- **Data block**:
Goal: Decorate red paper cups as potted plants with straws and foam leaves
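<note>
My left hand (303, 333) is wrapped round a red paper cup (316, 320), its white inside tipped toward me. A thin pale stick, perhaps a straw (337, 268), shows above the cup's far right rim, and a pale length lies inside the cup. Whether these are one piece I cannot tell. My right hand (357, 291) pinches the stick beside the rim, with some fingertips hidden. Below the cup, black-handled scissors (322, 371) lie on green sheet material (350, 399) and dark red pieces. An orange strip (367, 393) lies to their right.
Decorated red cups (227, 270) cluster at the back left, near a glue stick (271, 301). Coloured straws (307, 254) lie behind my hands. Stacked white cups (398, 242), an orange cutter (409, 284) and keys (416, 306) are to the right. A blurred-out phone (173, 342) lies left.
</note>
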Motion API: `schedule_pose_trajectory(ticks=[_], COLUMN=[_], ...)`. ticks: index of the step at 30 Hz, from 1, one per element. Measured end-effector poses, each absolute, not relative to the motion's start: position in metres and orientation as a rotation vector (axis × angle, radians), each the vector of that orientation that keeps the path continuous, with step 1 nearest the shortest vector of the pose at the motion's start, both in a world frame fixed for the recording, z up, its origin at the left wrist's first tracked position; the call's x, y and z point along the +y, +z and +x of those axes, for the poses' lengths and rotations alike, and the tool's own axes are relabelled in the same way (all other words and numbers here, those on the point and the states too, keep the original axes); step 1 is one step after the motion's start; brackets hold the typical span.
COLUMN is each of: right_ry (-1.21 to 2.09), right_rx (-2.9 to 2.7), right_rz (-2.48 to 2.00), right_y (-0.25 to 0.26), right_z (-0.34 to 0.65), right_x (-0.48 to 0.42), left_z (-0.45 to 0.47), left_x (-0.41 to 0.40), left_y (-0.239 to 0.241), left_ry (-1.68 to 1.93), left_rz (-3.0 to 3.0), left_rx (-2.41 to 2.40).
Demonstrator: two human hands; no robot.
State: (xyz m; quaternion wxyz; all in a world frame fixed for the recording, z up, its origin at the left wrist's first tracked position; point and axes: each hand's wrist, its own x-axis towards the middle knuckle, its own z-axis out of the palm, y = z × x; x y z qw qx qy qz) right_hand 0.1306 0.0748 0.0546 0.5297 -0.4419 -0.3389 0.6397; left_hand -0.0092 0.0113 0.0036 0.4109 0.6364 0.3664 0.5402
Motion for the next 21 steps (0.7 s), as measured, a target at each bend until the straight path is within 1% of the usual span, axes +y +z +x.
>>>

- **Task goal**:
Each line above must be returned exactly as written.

- **Written reply**:
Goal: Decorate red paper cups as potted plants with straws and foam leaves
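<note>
My left hand (303, 333) is wrapped round a red paper cup (316, 320), its white inside tipped toward me. A thin pale stick, perhaps a straw (337, 268), shows above the cup's far right rim, and a pale length lies inside the cup. Whether these are one piece I cannot tell. My right hand (357, 291) pinches the stick beside the rim, with some fingertips hidden. Below the cup, black-handled scissors (322, 371) lie on green sheet material (350, 399) and dark red pieces. An orange strip (367, 393) lies to their right.
Decorated red cups (227, 270) cluster at the back left, near a glue stick (271, 301). Coloured straws (307, 254) lie behind my hands. Stacked white cups (398, 242), an orange cutter (409, 284) and keys (416, 306) are to the right. A blurred-out phone (173, 342) lies left.
</note>
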Motion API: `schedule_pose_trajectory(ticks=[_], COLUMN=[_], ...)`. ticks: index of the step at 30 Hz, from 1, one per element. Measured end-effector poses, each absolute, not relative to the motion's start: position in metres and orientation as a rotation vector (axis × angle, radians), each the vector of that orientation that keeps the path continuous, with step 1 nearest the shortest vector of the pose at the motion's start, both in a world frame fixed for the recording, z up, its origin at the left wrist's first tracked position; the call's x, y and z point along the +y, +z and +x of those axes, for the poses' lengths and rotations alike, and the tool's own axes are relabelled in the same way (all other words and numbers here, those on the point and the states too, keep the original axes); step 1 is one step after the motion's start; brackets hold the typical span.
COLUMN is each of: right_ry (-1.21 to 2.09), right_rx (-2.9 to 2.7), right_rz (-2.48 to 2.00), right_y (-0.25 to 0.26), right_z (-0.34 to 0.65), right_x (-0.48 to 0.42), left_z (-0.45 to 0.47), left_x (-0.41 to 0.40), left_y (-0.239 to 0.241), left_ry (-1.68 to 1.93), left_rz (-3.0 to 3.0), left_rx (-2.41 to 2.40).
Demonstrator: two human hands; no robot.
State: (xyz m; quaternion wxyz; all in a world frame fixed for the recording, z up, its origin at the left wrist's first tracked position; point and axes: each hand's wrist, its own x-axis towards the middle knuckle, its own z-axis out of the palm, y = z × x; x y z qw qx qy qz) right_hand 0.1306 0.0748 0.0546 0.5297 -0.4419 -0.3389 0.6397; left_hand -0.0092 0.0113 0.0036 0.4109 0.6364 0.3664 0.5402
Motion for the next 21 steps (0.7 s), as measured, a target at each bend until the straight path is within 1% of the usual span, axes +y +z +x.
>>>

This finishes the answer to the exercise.